== Exercise prompt ==
Instruction for the data below: set down exactly the lines from the line with "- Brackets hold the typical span" to the line with "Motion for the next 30", inclusive, and no others.

Saved entries:
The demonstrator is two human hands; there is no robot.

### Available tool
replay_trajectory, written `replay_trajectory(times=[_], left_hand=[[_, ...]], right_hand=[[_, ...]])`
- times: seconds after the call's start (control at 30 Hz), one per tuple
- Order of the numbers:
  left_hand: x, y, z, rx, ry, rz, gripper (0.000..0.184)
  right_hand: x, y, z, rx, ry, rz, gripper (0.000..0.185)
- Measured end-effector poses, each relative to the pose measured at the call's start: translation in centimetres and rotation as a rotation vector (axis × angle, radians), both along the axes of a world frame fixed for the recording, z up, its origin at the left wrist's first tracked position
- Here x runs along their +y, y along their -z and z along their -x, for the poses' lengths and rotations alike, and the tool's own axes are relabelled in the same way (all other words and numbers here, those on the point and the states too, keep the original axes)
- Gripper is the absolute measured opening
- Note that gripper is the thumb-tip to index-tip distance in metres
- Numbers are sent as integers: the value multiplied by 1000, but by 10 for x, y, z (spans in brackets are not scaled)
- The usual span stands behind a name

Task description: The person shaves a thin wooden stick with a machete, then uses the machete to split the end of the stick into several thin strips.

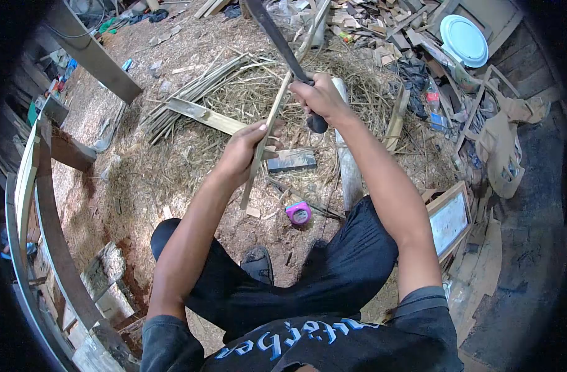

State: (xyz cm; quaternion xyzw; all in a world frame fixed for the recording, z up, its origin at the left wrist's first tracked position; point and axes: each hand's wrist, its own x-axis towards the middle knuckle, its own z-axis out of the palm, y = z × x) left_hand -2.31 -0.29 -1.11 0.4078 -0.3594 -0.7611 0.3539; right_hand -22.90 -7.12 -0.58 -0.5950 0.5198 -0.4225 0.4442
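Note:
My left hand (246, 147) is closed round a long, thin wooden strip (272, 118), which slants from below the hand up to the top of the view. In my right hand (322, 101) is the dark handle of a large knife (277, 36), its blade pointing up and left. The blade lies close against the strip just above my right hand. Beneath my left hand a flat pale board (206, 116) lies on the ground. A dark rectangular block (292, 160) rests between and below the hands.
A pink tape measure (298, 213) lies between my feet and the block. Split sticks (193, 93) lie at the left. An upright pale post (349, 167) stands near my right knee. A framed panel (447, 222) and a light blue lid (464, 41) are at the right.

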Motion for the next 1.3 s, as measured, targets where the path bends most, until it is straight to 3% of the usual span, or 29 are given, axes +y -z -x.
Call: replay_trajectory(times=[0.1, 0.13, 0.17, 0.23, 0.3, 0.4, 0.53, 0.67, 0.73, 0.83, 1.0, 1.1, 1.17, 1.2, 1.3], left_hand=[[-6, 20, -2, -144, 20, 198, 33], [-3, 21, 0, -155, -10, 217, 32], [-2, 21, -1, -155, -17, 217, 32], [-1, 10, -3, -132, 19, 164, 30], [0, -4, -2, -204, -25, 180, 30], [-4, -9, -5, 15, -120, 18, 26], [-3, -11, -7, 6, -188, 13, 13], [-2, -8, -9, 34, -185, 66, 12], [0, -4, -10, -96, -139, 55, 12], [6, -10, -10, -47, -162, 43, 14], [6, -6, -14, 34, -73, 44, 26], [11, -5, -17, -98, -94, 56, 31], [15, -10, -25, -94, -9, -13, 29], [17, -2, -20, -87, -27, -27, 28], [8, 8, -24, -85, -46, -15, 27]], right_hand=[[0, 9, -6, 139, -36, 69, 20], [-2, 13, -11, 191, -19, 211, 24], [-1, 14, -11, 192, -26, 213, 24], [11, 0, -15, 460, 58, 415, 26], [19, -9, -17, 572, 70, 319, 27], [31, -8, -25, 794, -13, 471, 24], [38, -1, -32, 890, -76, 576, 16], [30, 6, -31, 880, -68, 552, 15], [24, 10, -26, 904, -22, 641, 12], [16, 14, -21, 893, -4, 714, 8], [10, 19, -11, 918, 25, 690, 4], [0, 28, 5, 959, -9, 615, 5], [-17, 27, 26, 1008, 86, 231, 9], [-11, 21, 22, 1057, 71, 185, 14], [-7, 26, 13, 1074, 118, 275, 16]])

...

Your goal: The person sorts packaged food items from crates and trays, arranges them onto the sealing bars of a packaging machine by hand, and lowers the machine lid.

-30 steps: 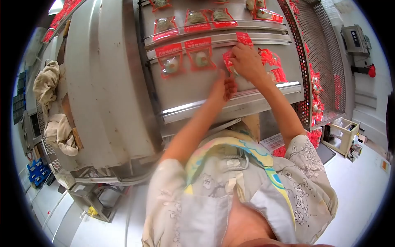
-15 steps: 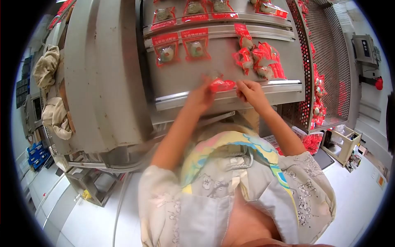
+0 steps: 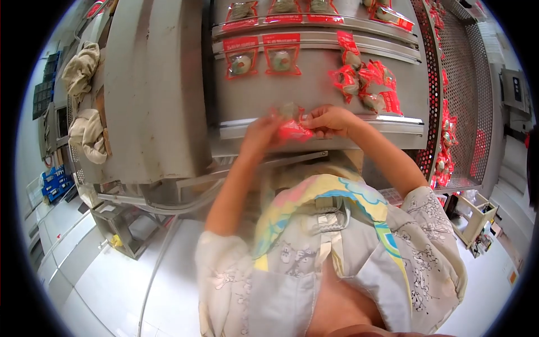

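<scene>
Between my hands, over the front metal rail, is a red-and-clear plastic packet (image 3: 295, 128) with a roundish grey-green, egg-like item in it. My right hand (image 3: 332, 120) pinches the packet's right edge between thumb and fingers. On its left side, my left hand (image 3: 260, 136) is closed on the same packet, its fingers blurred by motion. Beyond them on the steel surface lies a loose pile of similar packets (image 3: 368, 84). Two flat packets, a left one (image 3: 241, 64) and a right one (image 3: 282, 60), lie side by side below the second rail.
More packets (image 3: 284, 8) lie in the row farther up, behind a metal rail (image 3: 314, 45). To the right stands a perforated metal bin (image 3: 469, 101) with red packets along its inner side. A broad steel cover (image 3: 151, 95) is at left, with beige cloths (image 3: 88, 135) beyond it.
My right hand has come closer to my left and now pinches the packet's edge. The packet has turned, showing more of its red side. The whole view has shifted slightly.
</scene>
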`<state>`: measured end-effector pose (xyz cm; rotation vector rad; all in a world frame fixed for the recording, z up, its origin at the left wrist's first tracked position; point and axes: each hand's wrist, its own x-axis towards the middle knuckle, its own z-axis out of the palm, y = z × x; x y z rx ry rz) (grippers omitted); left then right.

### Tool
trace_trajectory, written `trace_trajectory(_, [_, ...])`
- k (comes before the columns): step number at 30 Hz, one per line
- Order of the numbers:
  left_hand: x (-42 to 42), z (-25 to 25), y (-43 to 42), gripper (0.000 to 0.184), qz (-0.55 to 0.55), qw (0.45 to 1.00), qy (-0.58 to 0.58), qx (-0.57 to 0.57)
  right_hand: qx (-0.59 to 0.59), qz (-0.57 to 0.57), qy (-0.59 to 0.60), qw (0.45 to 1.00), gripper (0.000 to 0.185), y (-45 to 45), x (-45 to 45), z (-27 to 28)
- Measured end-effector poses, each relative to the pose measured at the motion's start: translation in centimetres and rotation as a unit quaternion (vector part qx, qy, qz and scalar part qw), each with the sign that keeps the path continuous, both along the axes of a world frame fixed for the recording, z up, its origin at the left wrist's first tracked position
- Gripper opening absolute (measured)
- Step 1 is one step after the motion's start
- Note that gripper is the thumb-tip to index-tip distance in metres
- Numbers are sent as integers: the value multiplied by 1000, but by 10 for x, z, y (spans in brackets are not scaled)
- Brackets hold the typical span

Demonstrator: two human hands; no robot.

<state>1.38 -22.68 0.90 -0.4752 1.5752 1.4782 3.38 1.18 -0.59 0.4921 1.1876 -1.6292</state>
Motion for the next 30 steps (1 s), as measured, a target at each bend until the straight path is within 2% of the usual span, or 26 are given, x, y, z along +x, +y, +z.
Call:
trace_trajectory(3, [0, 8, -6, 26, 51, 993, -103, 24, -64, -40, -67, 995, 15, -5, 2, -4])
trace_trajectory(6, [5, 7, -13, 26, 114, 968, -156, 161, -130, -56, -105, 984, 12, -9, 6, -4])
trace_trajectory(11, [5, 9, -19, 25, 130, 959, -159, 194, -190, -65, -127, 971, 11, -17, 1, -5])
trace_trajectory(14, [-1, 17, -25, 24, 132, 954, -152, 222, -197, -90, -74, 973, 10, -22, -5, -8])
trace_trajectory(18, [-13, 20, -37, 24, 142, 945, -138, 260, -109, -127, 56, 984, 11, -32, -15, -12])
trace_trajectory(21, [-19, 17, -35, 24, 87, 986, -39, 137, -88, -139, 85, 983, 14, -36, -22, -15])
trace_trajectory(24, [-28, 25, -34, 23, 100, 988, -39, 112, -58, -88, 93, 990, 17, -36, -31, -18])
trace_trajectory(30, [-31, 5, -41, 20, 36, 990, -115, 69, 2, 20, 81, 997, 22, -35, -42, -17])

== Solution for this task ==
- Brackets hold the typical span

Demonstrator: two human hands; no robot.

<state>1.38 -22.68 0.90 -0.4752 1.5752 1.4782 3.38 1.18 -0.59 0.4921 1.1876 -1.6292</state>
Motion for the next 30 steps (1 s), as measured, a target at each bend until the straight path is within 2% of the usual span, or 26 are given, x, y, z along +x, +y, +z.

Nothing remains to add to the output.